COMPTE RENDU DE LECTURE

10/2018

 

LA RESISTANCE FRANCAISE A BUCHENWALD

 

Références : Olivier Lalieu, Ed. Tallandier, 2005 et 2012, Coll. Texto Le goût de l’Histoire. Préface de Jorge Semprun

(Cet ouvrage a notamment servi à contextualiser la biographie de Marcel Rabjeau dans le fascicule que lui a consacré le COMRA)

 

            Cet ouvrage est d’un intérêt exceptionnel à plus d’un titre. Son auteur d’abord : Olivier Lalieu, spécialiste de la déportation pendant la Seconde Guerre mondiale et éminent historien au Mémorial de la Shoah à Paris. Son sujet ensuite : le fonctionnement du camp de concentration de Buchenwald et l’organisation spécifique de la résistance française à l’intérieur.

            Rarement un livre d’historien de cette période a atteint un tel degré de rigueur dans les recherches d’archives, de compétence dans les connaissances et de clarté dans l’énoncé.

            Buchenwald est un camp de concentration atypique dans la mesure où des réseaux de résistance a priori hostiles-gaullistes et communistes, athées et croyants-ont œuvré de concert pour résister contre les criminels hitlériens alors que les massacres, la maladie, la famine, la mort multiforme composaient le paysage tragique de chaque jour pour ces martyrs. Le camp fut en outre en partie libéré par les prisonniers eux-mêmes avant l’arrivée des Américains.

 

            Si c’est aussi cette odyssée héroïque que relate minutieusement le livre, c’est surtout le fonctionnement du système concentrationnaire allemand qui est passé au crible : en quoi consistait l’univers de Buchenwald ? (création du camp, les premières années, composition de la population incarcérée, les rapports de force entre « rouges » et « verts » », la stratégie de survie, une journée typique). 

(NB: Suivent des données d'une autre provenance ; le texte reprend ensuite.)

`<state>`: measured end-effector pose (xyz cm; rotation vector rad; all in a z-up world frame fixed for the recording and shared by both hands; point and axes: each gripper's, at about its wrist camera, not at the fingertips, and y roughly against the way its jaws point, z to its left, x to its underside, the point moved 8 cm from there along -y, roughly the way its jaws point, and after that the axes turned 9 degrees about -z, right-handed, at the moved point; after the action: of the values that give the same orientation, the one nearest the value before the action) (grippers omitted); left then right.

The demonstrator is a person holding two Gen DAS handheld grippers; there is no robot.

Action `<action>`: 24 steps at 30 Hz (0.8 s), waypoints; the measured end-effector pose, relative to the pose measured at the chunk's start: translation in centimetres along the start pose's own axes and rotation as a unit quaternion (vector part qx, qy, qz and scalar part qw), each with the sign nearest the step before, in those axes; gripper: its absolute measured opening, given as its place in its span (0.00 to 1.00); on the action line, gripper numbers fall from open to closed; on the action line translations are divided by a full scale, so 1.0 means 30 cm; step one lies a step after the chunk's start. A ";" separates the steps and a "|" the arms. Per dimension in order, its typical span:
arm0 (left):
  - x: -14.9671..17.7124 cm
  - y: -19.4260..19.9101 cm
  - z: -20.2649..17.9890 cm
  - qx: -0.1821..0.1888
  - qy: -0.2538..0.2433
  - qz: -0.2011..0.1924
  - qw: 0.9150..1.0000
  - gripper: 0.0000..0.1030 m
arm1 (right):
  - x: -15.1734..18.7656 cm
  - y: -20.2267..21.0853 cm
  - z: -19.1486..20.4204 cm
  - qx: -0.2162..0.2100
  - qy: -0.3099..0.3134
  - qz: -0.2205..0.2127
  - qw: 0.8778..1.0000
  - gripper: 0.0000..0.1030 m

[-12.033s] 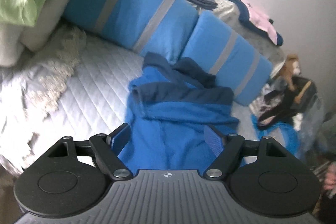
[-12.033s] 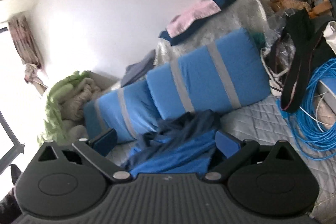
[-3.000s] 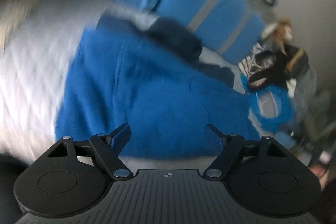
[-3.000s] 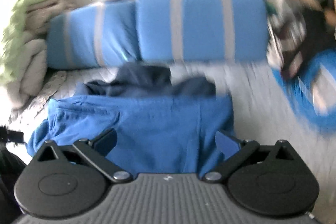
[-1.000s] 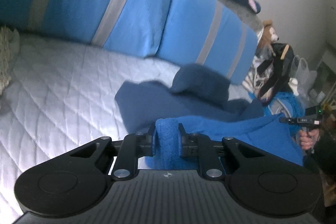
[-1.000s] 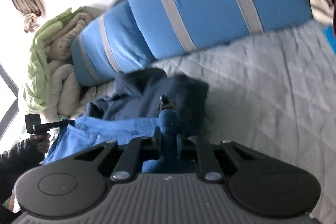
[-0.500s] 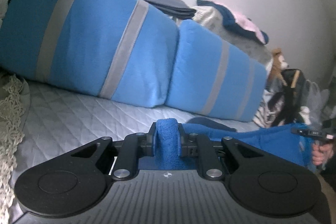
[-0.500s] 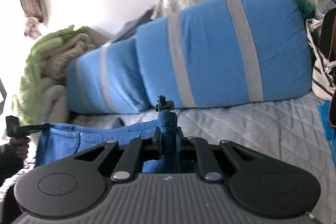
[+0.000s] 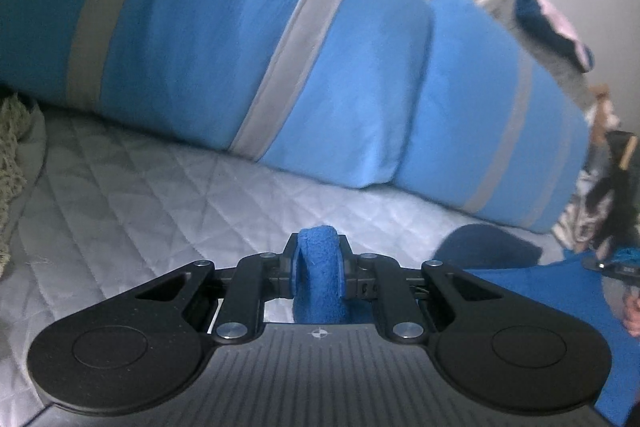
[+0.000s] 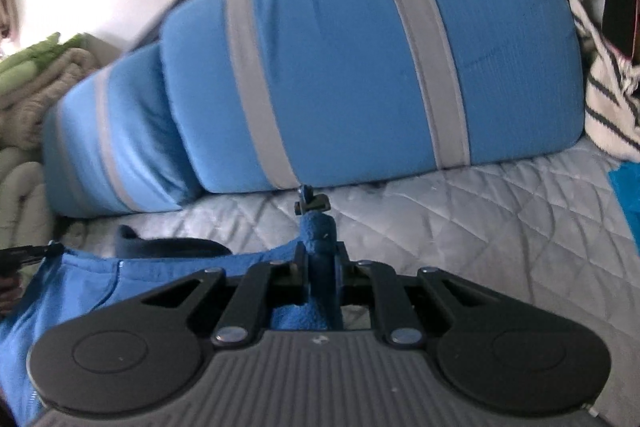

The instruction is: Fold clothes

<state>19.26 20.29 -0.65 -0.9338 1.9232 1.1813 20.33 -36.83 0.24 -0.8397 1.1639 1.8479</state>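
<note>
So both grippers are clamped on the blue hoodie: left gripper (image 9: 319, 263) and right gripper (image 10: 320, 267) each pinch a bunched edge, the hoodie (image 10: 96, 279) stretched over the quilted bed (image 10: 460, 211), striped blue cushions (image 10: 360, 47) behind.

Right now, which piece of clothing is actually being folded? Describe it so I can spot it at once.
On the pale quilted bed, in front of the two blue pillows with grey stripes, hangs a bright blue fleece garment. It is stretched between the left gripper and right gripper, both shut on its edge. Its dark navy part and fuzzy texture distinguish it from the smooth pillows.
</note>
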 end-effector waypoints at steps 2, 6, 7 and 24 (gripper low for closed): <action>0.012 -0.040 0.010 -0.012 -0.005 0.009 1.000 0.16 | 0.015 -0.049 -0.015 0.013 0.001 0.009 1.000 0.11; 0.036 -0.102 0.014 -0.036 -0.030 0.025 0.999 0.16 | 0.047 -0.126 -0.034 0.036 0.007 0.027 0.999 0.11; 0.045 -0.114 0.013 -0.043 -0.040 0.029 0.998 0.16 | 0.058 -0.138 -0.034 0.041 0.012 0.032 0.999 0.11; -0.122 0.280 -0.108 0.022 -0.072 -0.048 0.996 0.16 | -0.082 0.208 0.116 -0.011 0.060 -0.057 0.997 0.11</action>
<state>13.45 20.90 7.12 -0.8821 1.7647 1.1147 15.65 -35.99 6.11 -1.0198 1.1471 1.7402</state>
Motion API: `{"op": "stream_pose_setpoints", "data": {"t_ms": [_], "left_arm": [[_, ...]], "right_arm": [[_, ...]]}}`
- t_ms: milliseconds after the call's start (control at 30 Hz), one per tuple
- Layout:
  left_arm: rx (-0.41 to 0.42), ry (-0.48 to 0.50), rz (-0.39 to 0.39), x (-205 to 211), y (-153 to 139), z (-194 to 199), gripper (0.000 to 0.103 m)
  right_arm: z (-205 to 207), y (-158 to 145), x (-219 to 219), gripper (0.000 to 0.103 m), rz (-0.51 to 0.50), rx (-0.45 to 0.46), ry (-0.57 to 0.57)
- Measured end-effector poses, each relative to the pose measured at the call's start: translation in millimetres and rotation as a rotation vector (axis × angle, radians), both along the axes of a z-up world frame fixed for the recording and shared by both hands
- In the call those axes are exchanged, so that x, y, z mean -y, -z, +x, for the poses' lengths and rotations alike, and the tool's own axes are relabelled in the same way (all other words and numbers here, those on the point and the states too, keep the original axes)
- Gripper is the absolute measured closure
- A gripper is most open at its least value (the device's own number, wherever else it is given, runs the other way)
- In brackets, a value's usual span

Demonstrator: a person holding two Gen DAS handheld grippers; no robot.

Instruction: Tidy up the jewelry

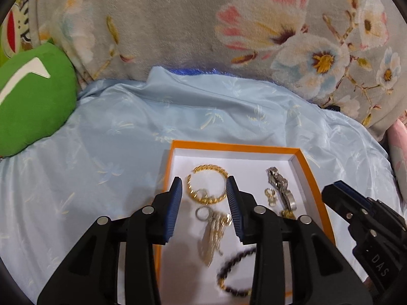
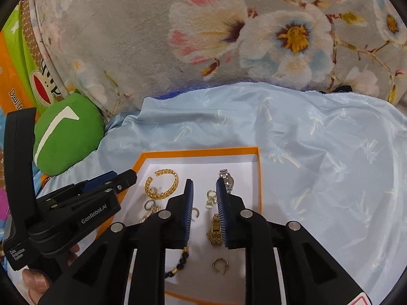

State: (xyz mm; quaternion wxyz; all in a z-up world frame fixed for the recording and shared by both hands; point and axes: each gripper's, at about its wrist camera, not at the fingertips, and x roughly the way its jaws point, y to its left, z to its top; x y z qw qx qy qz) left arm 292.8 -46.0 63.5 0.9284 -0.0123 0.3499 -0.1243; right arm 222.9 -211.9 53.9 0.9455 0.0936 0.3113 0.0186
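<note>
Left of the orange box (image 1: 316,178) I see the green cushion (image 1: 30,101), cut off by the frame. Over the box my left gripper (image 1: 204,185) stands open, empty, above the gold bracelet (image 1: 207,186); its fingers hide part of the dark beaded bracelet (image 1: 234,261), which is blurred. To the right, my right gripper (image 2: 204,186) is also open, holding nothing; it covers part of the watch (image 2: 226,178). Beyond the box's right rim lies free blue cloth (image 2: 330,165).
</note>
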Motion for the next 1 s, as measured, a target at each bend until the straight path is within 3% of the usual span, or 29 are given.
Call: {"op": "stream_pose_setpoints", "data": {"t_ms": [100,300,433,633,733,1000], "left_arm": [[0.012,0.002,0.008,-9.7,1.5,-32.0,0.057],[0.004,-0.011,0.029,-26.6,18.4,-100.3,0.056],[-0.025,-0.013,0.023,-29.7,32.3,-133.3,0.049],[-0.046,-0.033,0.098,-22.7,47.3,-159.5,0.049],[-0.059,-0.049,0.094,-25.6,49.0,-165.7,0.045],[-0.071,-0.064,0.121,-26.9,51.5,-176.8,0.044]], "right_arm": [[-34.6,5.1,-5.9,0.067,-0.032,-0.001,0.024],[-94.6,30.3,-23.1,0.057,-0.068,-0.059,0.035],[-121.2,44.0,-36.5,0.049,-0.095,-0.077,0.043],[-146.4,54.6,-49.7,0.036,-0.135,-0.091,0.070],[-151.2,57.1,-46.8,0.030,-0.120,-0.109,0.092],[-163.6,64.3,-52.5,0.028,-0.151,-0.156,0.141]]}}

L’auteur brosse ensuite, bien sûr, le portrait de deux chefs résistants à la personnalité exceptionnelle que rien, en principe, n’aurait dû rapprocher : les fondateurs du Collectif français, Frédéric-Henri Manhès et Marcel Paul, le militaire gaulliste et le militant communiste. Ils organisèrent conjointement et efficacement la résistance tout en donnant magistralement le change à leurs bourreaux puisqu’ils surent administrer en grande partie le camp en gérant les blocks et les kommandos, en éliminant les kapos. Aucun autre lager ne connut une organisation plus structurée.

            L’ouvrage éclaire donc tous les aspects de la vie au camp, notamment la façon dont les plus conscients des prisonniers soutenaient le moral des plus faibles, luttaient contre les coups, disciplinaient les individualités, élaboraient la solidarité, pratiquaient le sabotage.

             A la Libération, Paul et Manhès fondèrent la F.N.D.I.R.(Fédération nationale des déportés et internés de la Résistance) et s’engagèrent à transcender leurs divergences politiques pour promouvoir les valeurs humanistes et universelles que leurs luttes communes avaient permis de mettre au jour, en fait celles inscrites dans le programme du C.N.R. et assez vite oubliées et trahies. Quoi qu’il en soit advenu, l’exemple de Buchenwald démontre que le nazisme a été incapable d’anéantir complètement la dignité humaine : ceux qui vivent sont bien ceux qui luttent, comme le pensait Victor Hugo.

            Ce livre abonde en références bibliographiques, en sources (archives écrites et orales, témoignages, entretiens). C’est une étude érudite, certes, mais à la lecture aisée qui permet de mieux maîtriser un sujet riche et complexe. Surtout, elle fait appel à notre réflexion, en nous fournissant des faits précis et avérés (sans passer sous silence cependant les polémiques possibles), et à notre émotion à l’évocation de ces deux figures exemplaires, Paul et Manhès, qui, pendant un temps trop court hélas ! firent croire aux héroïques résistants et à leurs descendants reconnaissants que l’heure était enfin venue de mêler, dans la paix revenue, les efforts de tous les combattants d’hier pour l’émancipation des générations futures.